- **Required work**: Among the records that follow, find each line holding the word "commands" and copy it.
*** Data for the task Section Begins ***
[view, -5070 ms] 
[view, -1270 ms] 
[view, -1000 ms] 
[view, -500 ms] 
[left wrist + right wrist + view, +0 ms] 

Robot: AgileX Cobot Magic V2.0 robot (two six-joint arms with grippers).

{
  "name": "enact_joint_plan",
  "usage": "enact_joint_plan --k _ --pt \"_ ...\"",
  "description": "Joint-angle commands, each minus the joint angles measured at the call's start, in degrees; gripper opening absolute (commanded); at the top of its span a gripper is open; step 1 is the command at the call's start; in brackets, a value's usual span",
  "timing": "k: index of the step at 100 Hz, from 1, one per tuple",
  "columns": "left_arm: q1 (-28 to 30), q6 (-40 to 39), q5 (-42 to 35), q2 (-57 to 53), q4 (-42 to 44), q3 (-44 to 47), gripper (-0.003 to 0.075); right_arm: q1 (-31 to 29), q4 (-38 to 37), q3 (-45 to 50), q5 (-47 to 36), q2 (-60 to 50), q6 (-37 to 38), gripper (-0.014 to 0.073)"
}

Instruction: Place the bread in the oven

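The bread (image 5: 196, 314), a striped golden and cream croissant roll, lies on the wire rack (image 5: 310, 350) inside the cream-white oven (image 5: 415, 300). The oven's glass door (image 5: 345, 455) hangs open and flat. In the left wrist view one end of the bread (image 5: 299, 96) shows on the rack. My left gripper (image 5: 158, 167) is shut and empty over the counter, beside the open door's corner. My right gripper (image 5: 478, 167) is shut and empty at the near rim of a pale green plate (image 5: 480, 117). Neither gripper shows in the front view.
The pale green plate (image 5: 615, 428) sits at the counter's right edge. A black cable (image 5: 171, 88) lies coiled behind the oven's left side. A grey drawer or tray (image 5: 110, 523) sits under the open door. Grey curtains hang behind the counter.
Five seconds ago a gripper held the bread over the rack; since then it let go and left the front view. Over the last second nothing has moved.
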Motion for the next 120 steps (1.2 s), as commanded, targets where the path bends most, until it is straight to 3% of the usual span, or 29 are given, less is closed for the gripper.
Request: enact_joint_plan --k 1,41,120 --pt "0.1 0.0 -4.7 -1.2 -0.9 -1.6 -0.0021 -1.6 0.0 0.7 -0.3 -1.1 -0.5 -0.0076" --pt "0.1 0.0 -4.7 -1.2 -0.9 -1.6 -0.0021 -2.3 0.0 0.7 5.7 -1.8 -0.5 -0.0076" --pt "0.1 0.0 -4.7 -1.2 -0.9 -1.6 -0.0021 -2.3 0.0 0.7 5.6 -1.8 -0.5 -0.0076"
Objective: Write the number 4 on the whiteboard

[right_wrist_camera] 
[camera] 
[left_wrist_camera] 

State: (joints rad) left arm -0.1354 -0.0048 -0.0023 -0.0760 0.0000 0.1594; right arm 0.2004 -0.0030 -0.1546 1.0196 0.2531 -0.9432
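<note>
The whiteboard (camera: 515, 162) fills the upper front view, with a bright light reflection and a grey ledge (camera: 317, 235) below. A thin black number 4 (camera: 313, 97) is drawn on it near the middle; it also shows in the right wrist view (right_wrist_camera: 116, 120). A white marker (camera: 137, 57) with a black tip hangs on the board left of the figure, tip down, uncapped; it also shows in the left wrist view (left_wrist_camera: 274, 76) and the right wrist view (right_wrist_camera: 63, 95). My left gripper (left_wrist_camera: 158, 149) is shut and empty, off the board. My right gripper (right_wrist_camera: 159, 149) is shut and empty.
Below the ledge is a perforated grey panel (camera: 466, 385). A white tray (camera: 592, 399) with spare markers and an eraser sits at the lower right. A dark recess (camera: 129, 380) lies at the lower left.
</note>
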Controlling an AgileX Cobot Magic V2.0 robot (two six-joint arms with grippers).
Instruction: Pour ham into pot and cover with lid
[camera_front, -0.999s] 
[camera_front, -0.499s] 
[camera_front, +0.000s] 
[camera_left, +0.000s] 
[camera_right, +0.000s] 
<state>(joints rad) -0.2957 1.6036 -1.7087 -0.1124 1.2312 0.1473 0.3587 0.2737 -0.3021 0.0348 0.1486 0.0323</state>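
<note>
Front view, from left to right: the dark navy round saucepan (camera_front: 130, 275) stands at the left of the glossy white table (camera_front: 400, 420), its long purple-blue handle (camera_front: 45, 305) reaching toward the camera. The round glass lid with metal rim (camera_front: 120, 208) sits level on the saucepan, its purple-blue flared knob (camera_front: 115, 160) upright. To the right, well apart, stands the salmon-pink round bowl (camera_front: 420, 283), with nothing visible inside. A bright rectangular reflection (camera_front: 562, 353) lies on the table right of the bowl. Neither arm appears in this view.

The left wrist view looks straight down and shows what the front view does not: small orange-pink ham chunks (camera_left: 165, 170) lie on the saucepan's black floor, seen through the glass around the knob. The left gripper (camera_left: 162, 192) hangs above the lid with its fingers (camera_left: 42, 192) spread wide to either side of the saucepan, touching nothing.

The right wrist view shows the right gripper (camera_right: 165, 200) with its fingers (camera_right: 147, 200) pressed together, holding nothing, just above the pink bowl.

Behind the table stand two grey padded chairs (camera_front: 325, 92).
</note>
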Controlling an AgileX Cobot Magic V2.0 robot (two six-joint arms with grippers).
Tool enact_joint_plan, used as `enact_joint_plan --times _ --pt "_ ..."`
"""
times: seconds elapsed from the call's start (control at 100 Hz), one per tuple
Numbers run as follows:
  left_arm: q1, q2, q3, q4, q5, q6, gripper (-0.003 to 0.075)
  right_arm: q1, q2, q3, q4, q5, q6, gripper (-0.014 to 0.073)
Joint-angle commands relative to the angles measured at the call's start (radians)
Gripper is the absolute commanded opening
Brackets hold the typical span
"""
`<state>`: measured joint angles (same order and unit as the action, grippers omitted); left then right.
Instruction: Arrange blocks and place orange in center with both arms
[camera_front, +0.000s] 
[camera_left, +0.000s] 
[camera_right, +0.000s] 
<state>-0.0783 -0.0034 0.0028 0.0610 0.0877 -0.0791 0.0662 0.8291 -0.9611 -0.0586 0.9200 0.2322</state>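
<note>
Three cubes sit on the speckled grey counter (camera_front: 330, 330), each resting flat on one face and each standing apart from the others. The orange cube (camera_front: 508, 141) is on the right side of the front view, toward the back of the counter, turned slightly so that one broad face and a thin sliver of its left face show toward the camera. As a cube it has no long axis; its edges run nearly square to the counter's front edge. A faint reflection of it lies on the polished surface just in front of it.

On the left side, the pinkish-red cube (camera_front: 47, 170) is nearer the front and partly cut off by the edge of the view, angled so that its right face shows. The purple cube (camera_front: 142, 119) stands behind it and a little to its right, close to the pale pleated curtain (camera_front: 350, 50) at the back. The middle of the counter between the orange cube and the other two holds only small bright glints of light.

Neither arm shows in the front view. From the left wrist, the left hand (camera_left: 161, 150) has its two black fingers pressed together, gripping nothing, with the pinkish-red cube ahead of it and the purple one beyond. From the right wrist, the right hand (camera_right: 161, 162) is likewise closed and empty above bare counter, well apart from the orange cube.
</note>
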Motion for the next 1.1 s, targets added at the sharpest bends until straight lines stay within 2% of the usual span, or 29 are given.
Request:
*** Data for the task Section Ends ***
- **Completed exercise**:
  "description": "Joint-angle commands, each minus the joint angles measured at the call's start, in degrees; gripper opening absolute (commanded); at the top of its span a gripper is open; step 1 is the command at the call's start; in brackets, a value's usual span",
Joint-angle commands relative to the angles measured at the call's start (radians)

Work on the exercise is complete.